Calculations of the Retrospective Payment
R213 237-00 / 12 X 3 = R53 309.25
[a] The Respondent, Department of Education and Sport Development – North West, is ordered to re-instate the Applicant, Titus Tendere, to his previous full time or permanent employment in the Post Level 1 Educator position he occupied prior to his dismissal on 31 December 2015 i.e. as a physical science educator at Rauwane Sepeng High School at Thabane near Rustenburg and on the same terms and conditions of employment that governed his employment prior to his dismissal.
[b] The reinstatement in paragraph (a) is to operate with retrospective effect with effect from 01 January 2016.
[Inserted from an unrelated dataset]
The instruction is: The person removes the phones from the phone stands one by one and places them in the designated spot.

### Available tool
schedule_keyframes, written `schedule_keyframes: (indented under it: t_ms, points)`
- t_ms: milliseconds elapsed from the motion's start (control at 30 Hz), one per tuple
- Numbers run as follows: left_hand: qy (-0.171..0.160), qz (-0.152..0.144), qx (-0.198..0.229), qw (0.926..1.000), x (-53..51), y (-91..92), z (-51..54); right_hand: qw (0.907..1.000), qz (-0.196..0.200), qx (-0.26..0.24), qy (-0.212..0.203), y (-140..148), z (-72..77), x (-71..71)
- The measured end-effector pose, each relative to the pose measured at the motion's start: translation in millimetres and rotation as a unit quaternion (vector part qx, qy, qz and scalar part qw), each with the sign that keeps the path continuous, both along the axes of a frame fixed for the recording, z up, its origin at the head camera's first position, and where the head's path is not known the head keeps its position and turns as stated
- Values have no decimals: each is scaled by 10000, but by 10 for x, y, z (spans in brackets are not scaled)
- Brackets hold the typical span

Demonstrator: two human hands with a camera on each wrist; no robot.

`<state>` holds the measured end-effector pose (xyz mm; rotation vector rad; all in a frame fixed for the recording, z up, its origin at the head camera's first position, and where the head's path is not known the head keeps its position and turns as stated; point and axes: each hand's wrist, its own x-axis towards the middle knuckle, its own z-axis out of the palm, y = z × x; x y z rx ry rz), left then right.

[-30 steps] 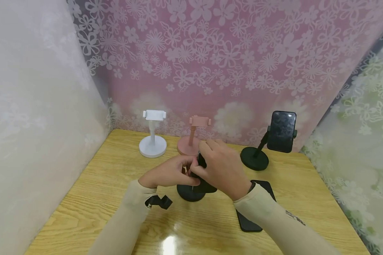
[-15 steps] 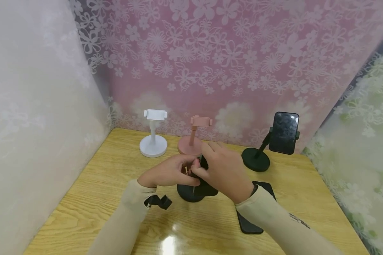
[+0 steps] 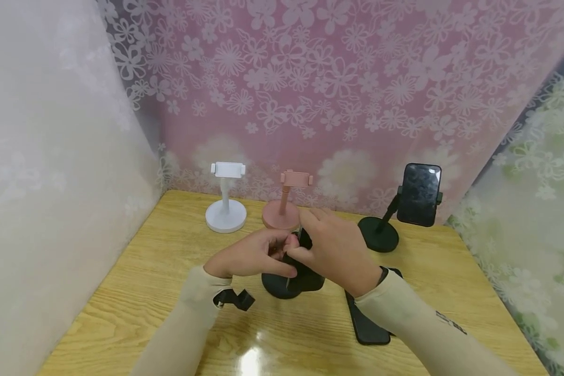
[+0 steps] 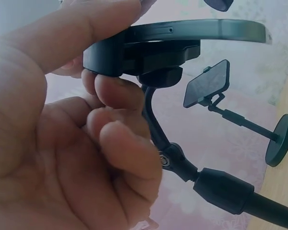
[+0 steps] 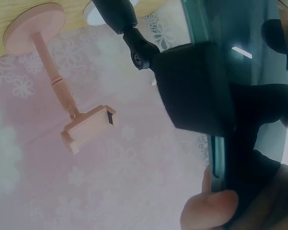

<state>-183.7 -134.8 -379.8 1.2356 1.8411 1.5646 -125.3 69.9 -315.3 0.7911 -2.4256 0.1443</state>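
Observation:
A dark phone [image 3: 305,279] sits in the clamp [image 4: 103,57] of a black phone stand, whose round base [image 3: 279,287] shows below the hands. My left hand [image 3: 249,256] pinches the clamp's end, thumb above and curled fingers underneath. On the other side, my right hand [image 3: 338,250] grips the phone, thumb and fingers at its edges. In the left wrist view the phone lies nearly edge-on above the stand's jointed arm [image 4: 177,163]. A dark clamp end [image 5: 194,91] overlaps the phone's edge in the right wrist view. The hands hide much of the clamp in the head view.
White [image 3: 225,215] and pink [image 3: 280,214] phone stands stand at the back. Another black stand [image 3: 378,234] at the back right bears a phone [image 3: 420,194]. Under my right forearm a black phone [image 3: 368,318] lies on the wooden table [image 3: 136,292].
My right hand and the phone have shifted slightly to the right. My left hand stays at the clamp, nearly still.

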Motion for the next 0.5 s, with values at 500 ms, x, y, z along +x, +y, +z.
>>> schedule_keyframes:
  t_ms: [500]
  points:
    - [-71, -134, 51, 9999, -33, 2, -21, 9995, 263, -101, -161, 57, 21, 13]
[c] As a result of the effect of retrospective reinstatement, the Respondent, Department of Education and Sport Development – North West, is further ordered to pay the Applicant, Titus Tendere, the amount of Fifty Three Thousand Three Hundred and Nine Rand and Twenty Five Cents (R53 309.25) i.e three months salaries calculated at his salary scale at the time of his dismissal as per the calculations in paragraph 43 above.
[d] The amount in paragraph (c) above is subject to applicable statutory deductions and becomes due and payable to the Applicant by no later than 30 May 2016.